We'll leave aside the dubious practice of ascribing to an untested racehorse properties trademarked only to his top line. The fact is that only Coolmore, again, have in recent years shown reliable adventure in trying accomplished European campaigners on dirt at the Breeders' Cup. (Especially since the synthetic experiment was abandoned by the series; before that, there were plenty of European “turf” horses who showed up the indigenous opposition on dirt.)

Coolmore obviously don't do that purely out of altruism. And most of the time, it's a bet-to-nothing–as with Galileo himself, who bombed in the Classic. Though he'd had a gruelling season at home, his performance nourished the theory that he represented a sire-line with an inveterate aversion to dirt. (A theory that required you to throw out half the pedigree of Sadler's Wells: for every Kitten's Joy, after all, there's a Medaglia d'Oro.)

You'll never see a turf champion run more like a dirt horse than did Frankel (GB) (Galileo {Ire}) and the failure to test him in the Breeders' Cup Classic, though pardonable on account of his trainer's health, squandered an epoch-making opportunity to stem the ongoing retrenchment of prejudices either side of the ocean. As it is, his brother Noble Mission–who himself developed a hard-running style–has been given a chance to break down barriers instead.

Now let's not forget that this is a two-way street. As we were reminded more than once on the Triple Crown trail this spring, horses perceived as turf-bred are as likely to miss their true metier on dirt as the other way round.

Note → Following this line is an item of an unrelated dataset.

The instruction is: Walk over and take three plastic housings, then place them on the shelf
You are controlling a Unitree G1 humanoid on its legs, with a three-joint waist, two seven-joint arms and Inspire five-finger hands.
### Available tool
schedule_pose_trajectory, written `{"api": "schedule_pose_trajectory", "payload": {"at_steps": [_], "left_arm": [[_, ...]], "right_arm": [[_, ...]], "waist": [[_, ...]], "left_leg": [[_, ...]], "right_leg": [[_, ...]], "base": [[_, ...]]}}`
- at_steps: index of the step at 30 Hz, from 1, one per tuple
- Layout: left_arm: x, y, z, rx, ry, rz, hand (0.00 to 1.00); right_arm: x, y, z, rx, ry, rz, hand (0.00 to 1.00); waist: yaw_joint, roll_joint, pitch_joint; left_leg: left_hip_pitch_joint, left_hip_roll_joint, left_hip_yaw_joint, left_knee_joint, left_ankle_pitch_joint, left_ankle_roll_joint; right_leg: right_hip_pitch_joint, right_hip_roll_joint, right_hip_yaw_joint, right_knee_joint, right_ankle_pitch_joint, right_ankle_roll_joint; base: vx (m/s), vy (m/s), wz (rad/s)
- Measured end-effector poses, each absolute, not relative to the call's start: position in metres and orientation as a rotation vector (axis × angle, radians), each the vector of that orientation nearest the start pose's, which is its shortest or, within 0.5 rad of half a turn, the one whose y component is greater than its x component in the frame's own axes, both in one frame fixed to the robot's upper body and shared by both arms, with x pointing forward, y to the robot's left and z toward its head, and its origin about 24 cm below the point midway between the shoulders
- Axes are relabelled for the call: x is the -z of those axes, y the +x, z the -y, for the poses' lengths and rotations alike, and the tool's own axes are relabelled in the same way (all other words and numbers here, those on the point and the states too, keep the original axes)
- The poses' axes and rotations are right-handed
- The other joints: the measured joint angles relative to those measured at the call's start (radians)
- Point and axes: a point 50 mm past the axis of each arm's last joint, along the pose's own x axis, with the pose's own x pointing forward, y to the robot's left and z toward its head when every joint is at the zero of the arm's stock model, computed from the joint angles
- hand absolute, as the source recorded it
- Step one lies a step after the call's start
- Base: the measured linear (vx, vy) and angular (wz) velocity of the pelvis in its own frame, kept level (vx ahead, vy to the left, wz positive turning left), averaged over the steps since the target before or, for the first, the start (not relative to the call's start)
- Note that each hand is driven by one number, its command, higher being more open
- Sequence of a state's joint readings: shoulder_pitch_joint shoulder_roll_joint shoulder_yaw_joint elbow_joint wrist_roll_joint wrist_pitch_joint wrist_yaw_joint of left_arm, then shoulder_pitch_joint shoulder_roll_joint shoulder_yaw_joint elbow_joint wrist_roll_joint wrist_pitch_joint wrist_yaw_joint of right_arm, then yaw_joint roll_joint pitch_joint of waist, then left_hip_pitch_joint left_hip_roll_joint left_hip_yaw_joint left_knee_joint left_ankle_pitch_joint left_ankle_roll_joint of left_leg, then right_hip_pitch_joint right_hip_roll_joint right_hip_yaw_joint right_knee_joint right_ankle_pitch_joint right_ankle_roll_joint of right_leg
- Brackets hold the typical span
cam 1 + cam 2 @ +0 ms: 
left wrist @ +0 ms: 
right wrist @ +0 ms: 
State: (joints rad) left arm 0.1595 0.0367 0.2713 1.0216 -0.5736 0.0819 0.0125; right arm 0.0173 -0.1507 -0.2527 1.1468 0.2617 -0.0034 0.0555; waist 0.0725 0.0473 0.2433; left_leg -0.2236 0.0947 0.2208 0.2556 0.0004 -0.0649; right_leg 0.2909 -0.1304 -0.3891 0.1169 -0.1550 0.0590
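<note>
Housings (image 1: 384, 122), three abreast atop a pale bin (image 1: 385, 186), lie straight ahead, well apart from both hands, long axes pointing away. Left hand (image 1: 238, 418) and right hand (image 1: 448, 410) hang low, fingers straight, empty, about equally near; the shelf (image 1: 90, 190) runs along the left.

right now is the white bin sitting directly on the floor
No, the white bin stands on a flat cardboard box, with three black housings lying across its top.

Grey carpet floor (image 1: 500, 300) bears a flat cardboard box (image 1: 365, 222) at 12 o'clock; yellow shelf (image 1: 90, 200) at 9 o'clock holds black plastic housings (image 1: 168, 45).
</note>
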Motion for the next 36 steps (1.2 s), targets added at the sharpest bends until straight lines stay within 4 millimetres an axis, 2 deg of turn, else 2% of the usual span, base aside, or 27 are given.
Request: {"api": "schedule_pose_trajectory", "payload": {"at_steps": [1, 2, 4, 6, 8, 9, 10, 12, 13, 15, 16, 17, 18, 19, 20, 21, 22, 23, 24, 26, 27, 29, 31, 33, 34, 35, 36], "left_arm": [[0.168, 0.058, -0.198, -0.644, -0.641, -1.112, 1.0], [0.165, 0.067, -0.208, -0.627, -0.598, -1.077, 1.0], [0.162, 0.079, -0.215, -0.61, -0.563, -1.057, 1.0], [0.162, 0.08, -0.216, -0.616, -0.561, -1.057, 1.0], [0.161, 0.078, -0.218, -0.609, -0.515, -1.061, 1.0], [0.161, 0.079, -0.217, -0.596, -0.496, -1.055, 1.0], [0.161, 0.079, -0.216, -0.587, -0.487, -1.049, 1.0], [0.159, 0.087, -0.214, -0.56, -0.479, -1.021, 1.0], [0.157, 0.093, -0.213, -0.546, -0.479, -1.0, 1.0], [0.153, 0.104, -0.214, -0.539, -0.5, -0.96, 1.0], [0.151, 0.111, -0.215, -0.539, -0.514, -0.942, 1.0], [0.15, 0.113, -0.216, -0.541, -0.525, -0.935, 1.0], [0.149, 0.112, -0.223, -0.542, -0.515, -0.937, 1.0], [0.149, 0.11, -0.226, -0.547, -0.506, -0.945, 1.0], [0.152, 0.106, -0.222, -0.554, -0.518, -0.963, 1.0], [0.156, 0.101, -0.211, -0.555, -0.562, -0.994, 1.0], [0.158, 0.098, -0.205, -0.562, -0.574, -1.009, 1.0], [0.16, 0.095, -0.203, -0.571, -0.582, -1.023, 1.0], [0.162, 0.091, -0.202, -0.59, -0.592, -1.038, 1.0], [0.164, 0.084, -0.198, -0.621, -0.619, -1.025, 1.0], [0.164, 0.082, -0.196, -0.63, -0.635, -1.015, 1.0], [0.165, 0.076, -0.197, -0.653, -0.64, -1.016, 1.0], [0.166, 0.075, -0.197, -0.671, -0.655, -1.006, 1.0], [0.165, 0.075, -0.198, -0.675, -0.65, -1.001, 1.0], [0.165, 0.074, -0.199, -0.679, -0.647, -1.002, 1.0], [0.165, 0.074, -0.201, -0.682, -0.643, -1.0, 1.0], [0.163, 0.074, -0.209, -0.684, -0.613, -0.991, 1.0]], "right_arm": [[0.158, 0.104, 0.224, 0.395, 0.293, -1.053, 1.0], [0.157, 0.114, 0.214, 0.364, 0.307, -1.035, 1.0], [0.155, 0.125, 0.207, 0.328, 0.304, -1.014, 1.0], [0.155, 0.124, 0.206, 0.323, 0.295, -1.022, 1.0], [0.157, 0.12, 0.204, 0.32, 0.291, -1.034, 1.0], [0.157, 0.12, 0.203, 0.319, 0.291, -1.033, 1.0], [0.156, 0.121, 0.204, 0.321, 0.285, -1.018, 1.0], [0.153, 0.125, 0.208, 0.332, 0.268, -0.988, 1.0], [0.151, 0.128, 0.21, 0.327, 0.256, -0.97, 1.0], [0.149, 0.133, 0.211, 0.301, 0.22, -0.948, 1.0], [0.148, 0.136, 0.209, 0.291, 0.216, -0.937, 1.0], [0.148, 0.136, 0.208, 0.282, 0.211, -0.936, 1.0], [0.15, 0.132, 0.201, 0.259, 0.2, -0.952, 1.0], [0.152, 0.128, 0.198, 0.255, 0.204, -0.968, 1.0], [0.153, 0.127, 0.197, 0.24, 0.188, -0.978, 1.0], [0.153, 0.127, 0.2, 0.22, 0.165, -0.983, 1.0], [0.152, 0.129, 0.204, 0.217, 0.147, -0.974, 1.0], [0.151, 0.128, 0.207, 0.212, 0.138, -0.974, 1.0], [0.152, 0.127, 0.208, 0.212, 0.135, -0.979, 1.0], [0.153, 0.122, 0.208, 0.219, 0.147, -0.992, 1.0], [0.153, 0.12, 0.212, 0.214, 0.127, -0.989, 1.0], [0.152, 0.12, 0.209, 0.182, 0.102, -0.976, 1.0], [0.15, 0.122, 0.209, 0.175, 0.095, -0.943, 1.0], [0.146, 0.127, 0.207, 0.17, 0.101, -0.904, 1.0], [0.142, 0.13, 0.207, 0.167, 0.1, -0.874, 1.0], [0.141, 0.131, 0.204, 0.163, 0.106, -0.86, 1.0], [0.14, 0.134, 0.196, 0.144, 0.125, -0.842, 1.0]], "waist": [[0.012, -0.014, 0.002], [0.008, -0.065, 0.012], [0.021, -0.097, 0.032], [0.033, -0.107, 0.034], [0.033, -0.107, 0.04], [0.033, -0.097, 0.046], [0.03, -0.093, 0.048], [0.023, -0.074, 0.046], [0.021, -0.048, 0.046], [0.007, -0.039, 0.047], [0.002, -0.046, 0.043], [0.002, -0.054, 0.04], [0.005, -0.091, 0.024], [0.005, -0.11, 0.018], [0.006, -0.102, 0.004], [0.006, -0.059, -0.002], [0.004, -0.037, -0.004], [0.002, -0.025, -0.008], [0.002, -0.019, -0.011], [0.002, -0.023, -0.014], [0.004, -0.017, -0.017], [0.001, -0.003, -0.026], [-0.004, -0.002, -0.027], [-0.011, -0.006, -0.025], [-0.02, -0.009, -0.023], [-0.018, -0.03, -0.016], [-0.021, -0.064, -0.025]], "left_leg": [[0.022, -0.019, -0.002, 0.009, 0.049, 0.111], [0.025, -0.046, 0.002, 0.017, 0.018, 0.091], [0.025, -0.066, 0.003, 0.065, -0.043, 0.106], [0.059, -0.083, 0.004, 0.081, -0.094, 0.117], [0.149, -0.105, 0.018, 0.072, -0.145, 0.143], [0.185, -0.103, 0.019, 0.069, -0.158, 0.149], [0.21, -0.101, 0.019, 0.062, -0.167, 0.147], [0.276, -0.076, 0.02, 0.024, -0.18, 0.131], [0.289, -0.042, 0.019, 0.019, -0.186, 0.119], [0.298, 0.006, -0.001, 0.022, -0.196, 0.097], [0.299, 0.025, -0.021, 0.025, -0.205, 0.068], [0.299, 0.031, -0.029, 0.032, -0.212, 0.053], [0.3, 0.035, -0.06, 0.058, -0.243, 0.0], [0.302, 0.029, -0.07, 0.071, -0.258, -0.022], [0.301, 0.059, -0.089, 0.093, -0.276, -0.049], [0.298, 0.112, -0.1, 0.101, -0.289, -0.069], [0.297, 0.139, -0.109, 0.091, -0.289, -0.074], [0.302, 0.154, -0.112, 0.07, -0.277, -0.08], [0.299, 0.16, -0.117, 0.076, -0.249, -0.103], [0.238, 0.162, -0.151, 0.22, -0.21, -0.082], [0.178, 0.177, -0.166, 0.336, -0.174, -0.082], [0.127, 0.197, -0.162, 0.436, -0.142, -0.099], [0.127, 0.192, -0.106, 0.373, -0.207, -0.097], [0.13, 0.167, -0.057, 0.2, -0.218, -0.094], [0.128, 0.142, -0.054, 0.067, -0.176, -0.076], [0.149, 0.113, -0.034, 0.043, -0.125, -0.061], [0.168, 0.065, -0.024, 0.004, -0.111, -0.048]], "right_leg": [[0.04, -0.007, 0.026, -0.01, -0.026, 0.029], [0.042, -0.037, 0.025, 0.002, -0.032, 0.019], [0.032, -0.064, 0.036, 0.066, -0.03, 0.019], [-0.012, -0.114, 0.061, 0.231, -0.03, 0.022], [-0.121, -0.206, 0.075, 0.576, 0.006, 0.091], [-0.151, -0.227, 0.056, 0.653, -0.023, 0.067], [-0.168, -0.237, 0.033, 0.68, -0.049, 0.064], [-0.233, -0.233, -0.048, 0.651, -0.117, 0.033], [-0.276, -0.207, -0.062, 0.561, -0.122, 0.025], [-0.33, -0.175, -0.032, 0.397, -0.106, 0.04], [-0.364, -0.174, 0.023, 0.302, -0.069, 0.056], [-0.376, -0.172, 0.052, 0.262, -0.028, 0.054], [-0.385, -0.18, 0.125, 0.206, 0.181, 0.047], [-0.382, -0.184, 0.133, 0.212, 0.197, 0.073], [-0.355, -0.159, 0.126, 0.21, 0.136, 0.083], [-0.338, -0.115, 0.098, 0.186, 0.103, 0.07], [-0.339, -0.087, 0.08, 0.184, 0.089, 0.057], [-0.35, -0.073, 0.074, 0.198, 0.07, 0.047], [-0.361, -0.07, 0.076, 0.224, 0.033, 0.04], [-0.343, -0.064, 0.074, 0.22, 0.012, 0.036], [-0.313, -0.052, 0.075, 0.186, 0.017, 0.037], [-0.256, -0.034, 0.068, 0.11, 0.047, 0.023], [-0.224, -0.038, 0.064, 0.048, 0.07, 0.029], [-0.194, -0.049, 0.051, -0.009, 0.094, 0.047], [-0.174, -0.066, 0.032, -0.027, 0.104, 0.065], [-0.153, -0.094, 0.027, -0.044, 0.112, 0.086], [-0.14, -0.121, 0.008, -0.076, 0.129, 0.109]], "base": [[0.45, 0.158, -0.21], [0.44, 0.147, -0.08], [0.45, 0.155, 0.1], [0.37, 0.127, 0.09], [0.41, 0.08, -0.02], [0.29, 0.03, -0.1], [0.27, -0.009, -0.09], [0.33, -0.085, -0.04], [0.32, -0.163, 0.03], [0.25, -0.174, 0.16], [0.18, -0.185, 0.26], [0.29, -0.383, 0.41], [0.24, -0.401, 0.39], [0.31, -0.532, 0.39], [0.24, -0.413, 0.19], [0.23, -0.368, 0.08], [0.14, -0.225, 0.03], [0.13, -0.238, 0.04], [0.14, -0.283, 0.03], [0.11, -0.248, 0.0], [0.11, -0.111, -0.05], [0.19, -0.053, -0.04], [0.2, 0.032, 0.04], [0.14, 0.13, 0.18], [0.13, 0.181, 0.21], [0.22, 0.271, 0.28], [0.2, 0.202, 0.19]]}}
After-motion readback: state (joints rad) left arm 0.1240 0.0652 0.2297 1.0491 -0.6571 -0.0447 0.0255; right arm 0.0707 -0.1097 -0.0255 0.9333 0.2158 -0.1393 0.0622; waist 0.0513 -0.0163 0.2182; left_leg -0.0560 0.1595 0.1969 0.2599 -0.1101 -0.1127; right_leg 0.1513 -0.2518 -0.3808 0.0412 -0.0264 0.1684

And I see horses running in Europe every week whose earning capacity could be transformed by a change of surface, or sometimes merely of environment.

In their domestic market, however, American horsemen have not matched fine words about turf racing–about a huge expansion in the program, about welfare–with dollars and cents. Their neglect of horses like Kitten's Joy or English Channel, in the sales ring, is no less reprehensible than the European relegation of Classic stallions to National Hunt farms.

So while he remains up against it, you have to hand it to Noble Mission. Himself a late bloomer, he has rocked everyone back on their heels with Code of Honor on the dirt. Remember Farish offered him as a yearling, but bidding stalled at $70,000 for a Saratoga debut winner and Grade I runner-up at two, now placed in the Derby itself.

It would be unfair to burden Noble Mission with too much responsibility, especially with a second book limited by colic. He already knows all about turf in the American sales ring, his fee down to $15,000 this year from an opening $25,000. But while even another Derby podium at Epsom would not yet allow us to say Mission accomplished, nobody should think of the broader possibilities he has shown as Mission impossible.